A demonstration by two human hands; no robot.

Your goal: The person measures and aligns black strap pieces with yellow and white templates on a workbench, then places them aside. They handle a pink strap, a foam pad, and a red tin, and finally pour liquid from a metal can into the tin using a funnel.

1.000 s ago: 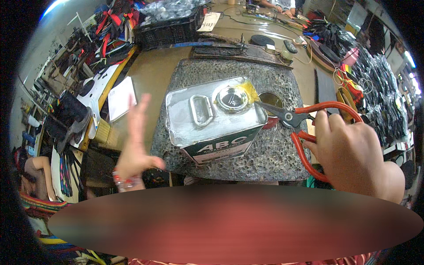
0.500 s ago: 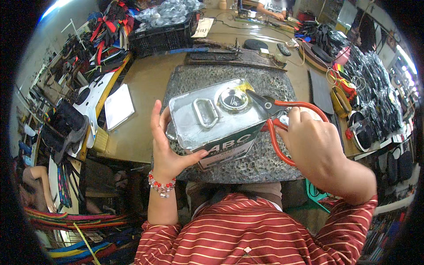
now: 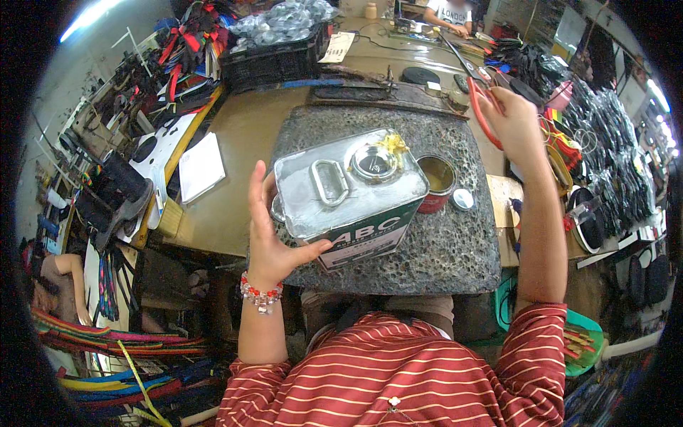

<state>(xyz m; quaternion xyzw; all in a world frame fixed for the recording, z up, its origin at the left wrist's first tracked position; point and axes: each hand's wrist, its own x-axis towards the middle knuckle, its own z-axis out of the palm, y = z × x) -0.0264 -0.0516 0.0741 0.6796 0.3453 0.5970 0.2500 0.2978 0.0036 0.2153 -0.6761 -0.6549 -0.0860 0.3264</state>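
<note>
A rectangular metal can (image 3: 391,245) with a dark green front stands tilted on the dark, pitted slab (image 3: 462,256). My left hand (image 3: 274,238) wraps its left side, thumb on the front face, other fingers partly hidden behind. On top are a wire handle (image 3: 330,183) and a round cap (image 3: 375,163), with yellow residue (image 3: 393,144) beside the cap. My right hand (image 3: 514,124) is raised beyond the slab at the right, closed on red-handled pliers (image 3: 482,117); the jaws point away. An open red tin (image 3: 435,186) with yellowish contents stands beside the can.
A small round silver lid (image 3: 463,198) lies right of the tin. A black crate (image 3: 274,62) with plastic-wrapped items stands at the back left, and white paper (image 3: 200,167) lies on the table. Dark wrapped goods (image 3: 605,156) are piled at right. Another person (image 3: 449,16) sits at the far end.
My right hand has moved the pliers up and away from the cap toward the far right. The red tin and the silver lid are now uncovered. My left hand stays on the can.
</note>
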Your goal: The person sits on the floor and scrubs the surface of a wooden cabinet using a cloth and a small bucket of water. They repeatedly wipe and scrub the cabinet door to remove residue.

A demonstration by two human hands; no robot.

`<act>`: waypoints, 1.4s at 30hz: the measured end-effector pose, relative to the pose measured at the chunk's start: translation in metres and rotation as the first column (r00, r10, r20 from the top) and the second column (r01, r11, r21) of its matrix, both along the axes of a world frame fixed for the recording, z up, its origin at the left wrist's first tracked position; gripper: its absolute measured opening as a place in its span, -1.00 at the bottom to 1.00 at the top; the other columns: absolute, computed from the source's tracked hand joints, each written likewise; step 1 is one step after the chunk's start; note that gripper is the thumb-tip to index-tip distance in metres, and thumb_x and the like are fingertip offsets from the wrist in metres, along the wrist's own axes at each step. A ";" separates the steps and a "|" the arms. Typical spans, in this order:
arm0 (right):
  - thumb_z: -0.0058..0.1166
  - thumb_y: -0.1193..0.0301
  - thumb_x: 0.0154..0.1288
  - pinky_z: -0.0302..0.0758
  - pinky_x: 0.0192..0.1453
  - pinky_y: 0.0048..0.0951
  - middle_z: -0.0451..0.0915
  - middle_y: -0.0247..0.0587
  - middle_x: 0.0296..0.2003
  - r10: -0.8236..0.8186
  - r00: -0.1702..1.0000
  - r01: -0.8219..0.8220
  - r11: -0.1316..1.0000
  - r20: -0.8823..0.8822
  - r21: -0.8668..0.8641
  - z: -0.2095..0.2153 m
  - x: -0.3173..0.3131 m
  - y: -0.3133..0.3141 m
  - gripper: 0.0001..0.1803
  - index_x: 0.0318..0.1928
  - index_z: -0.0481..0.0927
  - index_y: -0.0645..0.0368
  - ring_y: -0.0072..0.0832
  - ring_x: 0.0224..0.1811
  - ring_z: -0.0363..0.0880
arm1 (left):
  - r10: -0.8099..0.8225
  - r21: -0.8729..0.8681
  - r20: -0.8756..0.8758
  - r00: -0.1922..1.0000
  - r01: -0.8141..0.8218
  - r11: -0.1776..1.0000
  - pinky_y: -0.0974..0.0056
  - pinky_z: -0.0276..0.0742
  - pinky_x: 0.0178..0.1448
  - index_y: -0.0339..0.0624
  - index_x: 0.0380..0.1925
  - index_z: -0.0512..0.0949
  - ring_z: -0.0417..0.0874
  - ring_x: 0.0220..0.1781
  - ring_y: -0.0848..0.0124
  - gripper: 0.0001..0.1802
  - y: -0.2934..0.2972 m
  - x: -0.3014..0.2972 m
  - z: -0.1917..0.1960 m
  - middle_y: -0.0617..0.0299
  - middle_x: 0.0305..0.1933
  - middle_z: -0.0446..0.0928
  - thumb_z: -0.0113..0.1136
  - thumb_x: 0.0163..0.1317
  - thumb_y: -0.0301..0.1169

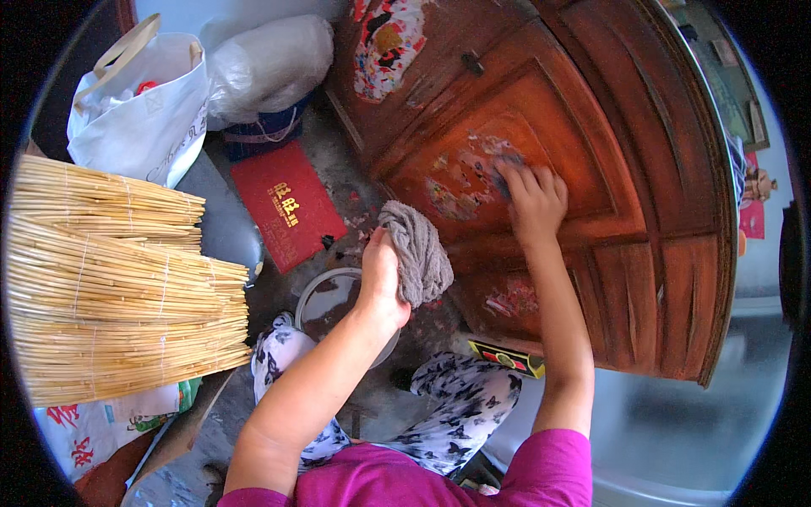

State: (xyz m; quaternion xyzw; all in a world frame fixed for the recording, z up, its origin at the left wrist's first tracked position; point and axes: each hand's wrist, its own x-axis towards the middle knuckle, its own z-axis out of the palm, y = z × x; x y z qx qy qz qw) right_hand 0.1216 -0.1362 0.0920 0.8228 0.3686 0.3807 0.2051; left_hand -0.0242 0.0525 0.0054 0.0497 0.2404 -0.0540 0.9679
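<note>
A bunched grey cloth (416,253) is gripped in my left hand (382,275), held up over a round bucket (325,296) on the floor. My right hand (537,196) reaches to the brown wooden cabinet door (583,182). Its fingers are closed on a small dark grey-blue thing (507,173), pressed at the door panel; its kind is blurred. Beside those fingers, a ragged patch of torn, colourful paper remnants (452,198) clings to the panel. Another such patch (389,46) shows on the neighbouring door.
Tied bundles of straw-coloured stalks (127,283) lie at the left. Behind them stands a white bag (139,118), with a plastic-wrapped bundle (274,63) next to it. A red mat (287,203) lies on the floor, where paper scraps are scattered. A yellow-black box (507,358) sits by the cabinet's base.
</note>
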 end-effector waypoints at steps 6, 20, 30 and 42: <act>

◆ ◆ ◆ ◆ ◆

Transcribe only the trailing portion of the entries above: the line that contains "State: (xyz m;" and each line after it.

State: (xyz m; quaternion xyzw; all in a world frame fixed for the recording, z up, its origin at the left wrist's first tracked position; point and axes: each hand's wrist, its own x-axis towards the middle knuckle, its own z-axis out of the palm, y = z × x; x y z qx qy qz qw) right_hand 0.1216 -0.1362 0.0920 0.8228 0.3686 0.3807 0.2051; left_hand -0.0242 0.0525 0.0054 0.0497 0.2404 -0.0540 0.9679
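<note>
A bunched grey cloth (416,253) is gripped in my left hand (382,275), held up over a round bucket (325,296) on the floor. My right hand (537,196) reaches to the brown wooden cabinet door (583,182). Its fingers are closed on a small dark grey-blue thing (507,173), pressed at the door panel; its kind is blurred. Beside those fingers, a ragged patch of torn, colourful paper remnants (452,198) clings to the panel. Another such patch (389,46) shows on the neighbouring door.
Tied bundles of straw-coloured stalks (127,283) lie at the left. Behind them stands a white bag (139,118), with a plastic-wrapped bundle (274,63) next to it. A red mat (287,203) lies on the floor, where paper scraps are scattered. A yellow-black box (507,358) sits by the cabinet's base.
</note>
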 end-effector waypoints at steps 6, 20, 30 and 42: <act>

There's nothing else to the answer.